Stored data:
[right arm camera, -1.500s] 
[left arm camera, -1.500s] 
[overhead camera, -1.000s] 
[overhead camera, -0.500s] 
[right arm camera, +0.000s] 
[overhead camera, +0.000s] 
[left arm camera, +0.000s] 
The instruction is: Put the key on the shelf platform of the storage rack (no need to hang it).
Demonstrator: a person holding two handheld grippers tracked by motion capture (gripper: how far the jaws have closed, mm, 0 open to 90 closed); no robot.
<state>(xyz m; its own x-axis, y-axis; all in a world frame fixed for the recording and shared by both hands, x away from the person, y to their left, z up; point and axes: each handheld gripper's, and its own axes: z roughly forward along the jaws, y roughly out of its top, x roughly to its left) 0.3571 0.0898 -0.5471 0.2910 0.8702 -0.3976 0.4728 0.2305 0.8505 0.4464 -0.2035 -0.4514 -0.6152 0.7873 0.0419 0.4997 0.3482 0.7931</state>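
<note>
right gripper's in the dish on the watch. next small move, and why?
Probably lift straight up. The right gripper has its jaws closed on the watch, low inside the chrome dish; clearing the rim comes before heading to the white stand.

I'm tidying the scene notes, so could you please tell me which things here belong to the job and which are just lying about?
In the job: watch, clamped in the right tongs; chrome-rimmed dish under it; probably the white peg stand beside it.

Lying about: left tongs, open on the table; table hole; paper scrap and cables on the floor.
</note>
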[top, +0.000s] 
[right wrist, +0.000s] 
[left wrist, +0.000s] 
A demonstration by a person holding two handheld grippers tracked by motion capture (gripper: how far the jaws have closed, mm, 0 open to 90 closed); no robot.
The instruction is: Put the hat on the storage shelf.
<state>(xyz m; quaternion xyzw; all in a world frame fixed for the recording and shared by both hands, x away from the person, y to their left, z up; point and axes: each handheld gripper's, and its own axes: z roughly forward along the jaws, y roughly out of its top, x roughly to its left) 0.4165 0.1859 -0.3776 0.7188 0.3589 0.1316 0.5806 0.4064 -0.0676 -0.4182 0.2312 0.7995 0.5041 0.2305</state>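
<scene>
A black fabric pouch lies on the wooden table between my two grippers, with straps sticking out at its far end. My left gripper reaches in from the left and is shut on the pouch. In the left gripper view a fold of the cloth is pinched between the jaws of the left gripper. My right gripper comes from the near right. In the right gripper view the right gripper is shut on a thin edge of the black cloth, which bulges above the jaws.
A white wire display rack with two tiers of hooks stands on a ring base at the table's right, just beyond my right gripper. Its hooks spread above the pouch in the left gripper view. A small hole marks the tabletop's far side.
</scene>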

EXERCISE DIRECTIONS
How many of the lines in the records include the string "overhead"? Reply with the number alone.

SOLUTION TO THE PROBLEM
3